America in Space: An Ambivalent Future

By Scott Spangler on July 13th, 2011

 SilhouetteHaving grown up with the US space program (which celebrated the golden anniversary of Alan Shepard’s fight on May 5, 2011) and come of age when Apollo 11 touched the moon, I’m not sure how I feel about the final flight of Atlantis, which is writing the final chapter on the shuttle program and US spaceflight history.

In many ways it is like the final saddle-stitched (stapled) issue of Playboy. That was September 1985, and Madonna was on the cover. It appeared after Discovery launched several communications satellites in August on its next to last flight, and before the October flight of Atlantis, on the program’s second classified mission for the Department of Defense.

At the time I was ambivalent about the magazine’s change of bindery because not enough time had passed to see, understand, absorb, and appreciate its portent of coming changes in publishing technology, all of them driven by computers and their ability to communicate without paper. My feelings about the final shuttle flight are similar, but with a clearer   focus on what the future likely holds.

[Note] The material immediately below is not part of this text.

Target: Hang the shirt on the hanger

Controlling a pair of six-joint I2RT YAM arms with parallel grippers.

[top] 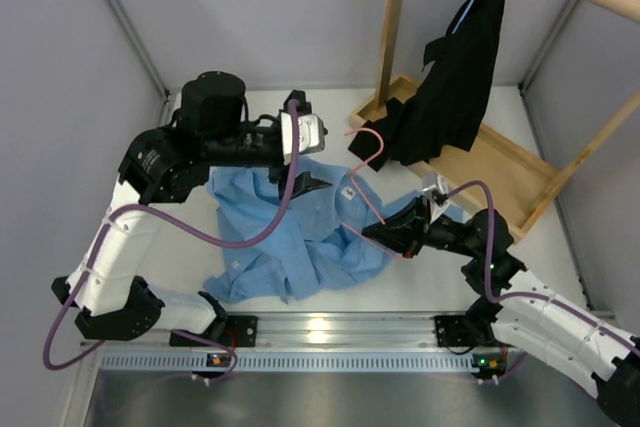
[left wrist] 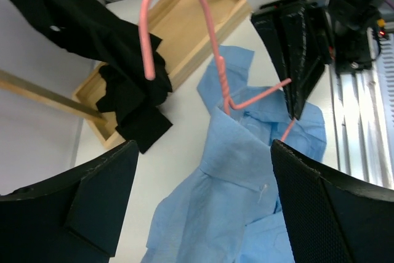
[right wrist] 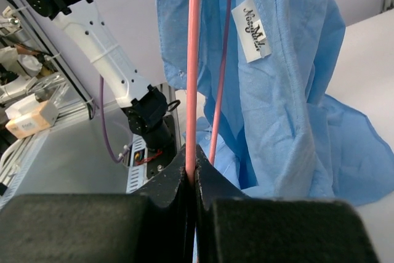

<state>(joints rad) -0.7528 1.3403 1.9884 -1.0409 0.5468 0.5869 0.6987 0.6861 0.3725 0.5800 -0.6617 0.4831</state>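
Left wrist: one shirt point(left wrist: 234, 170), one hanger point(left wrist: 143, 29)

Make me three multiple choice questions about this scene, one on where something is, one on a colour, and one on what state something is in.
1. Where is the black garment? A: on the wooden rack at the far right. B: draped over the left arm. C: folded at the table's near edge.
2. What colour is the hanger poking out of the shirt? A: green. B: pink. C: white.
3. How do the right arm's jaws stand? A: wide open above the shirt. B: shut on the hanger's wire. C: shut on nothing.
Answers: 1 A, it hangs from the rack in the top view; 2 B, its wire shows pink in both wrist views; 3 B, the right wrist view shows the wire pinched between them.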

Succinctly, human space flight for exploration is over. Like aviation before it, spaceflight is a victim of its own success. It is now a business all about the bottom line. We are a half century past Teflon and Tang technology trickle-downs. Return on investment is what matters. Sending humans to do technology’s job increases the cost exponentially. Tomorrow’s space travelers will buy a ticket on Virgin Galactic, the Russians, or one of the nascent companies vying for the International Space Station cargo contract.

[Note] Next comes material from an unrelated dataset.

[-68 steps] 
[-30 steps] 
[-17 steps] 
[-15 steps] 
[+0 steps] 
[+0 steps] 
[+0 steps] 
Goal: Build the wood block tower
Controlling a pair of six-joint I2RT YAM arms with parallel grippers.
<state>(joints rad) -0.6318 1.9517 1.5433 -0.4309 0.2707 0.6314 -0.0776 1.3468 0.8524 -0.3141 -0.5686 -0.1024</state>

We are not the same nation once universally captivated by Project Mercury and, to increasingly lesser degrees, Gemini, Apollo, the shuttle, and the ISS, which may keep operating until 2028. In place of unified national pride is polarized, parochial partisanship focused on a single, narrowly defined self-interest. The only thing they share is a prime directive: My Way or the Highway.

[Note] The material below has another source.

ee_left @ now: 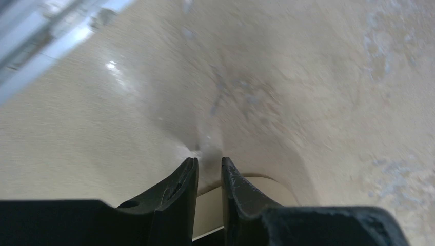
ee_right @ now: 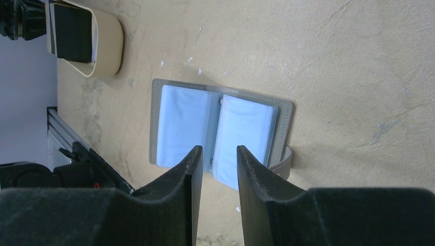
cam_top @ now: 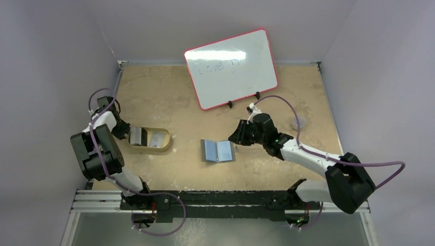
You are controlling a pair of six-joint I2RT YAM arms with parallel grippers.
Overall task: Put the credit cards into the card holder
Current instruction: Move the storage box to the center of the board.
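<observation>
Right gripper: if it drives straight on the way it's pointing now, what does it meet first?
Probably the open card holder, near its centre fold. The right gripper, jaws apart and empty, aims straight at it. How far off is unclear.

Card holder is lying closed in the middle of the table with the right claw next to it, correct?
Not closed. The right wrist view shows the card holder lying open, blue pockets up, in the middle of the table with the right claw next to it.
</observation>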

Like publishing after Madonna proudly displayed the last staple, America will continue to explore space. Better make that maybe. The only people really interested in exploration are scientists and the companies that make money off of it. The government will still have to fund it, and given our shared debt and political intractability in agreeing on fair and balanced solutions to it, maybe the American era of space exploration is over.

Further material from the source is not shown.